Riddle's tentative voice rings through the peaceful silence. He's stood like a stranger, unsure and hesitant in his crimson pajamas. Which is ironic given the fact that it’s his own room that the two of you are in. Really, that should be you standing around awkwardly. But instead here you were, sat on his king sized bed in similar pajamas without shame.
"Riddle," you don't have to fake the giddy grin as it stretches across your face painfully wide. "Any room is to my liking considering the shack I currently call home."
He gives you a concerned little smile in response. You couldn’t help it, you were excited to finally be able to sleep on a mattress that wasn’t lumpy. Or creaky. And or slightly moldy. The point being you’re excited to get some good sleep.

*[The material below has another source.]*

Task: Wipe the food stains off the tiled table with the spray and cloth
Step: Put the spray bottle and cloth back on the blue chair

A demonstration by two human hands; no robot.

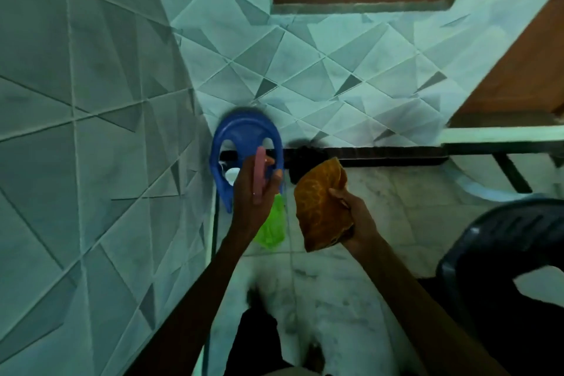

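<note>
Orange-brown cloth [323,204], bunched and held up by the right hand [357,215], with fingers and thumb curled round its lower edge. Looks soft, light and limp, and probably folds to any shape. Better to gather it into a flat pad under the palm before wiping.

Just beside it, not touching, the spray [272,223]: a green bottle with a pink head, gripped by the left hand [244,201], fingers wrapped round the neck. Too blurred to tell about a finger on the trigger. Seems light, of stiff plastic, perhaps slippery when wet. Best taken at the neck, as now, with the nozzle pointed away.

Both carried in the air above the pale marbled floor [351,284], in front of a blue plastic ring [247,137] leaning in the corner of the tiled wall [91,131]. Dark plastic chair [503,253] at the right. No stained tiled surface recognisable for certain; by judgement, spraying and wiping not yet begun.
</note>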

Riddle flicks off the lights and starts to settle into bed. You follow his lead, because if there is one thing Riddle Rosehearts can do is be a commanding presence even in satin pjs.
He turns on his side, staring at you from across a reasonable gap given the fact that you were currently sharing a bed. A really big one at that but a bed regardless.
And then continues to stare as a questionable silence occurs.
“Do you always go to bed this early?” You blurt out before you can think any better of it. The awkwardness was just asking to be broken.
“This is early?” Riddle’s eyebrows raise in surprise. “I’ve always gone to bed at this hour, even as a child.”
You can just vaguely make out the light of the still setting sun from the window behind you.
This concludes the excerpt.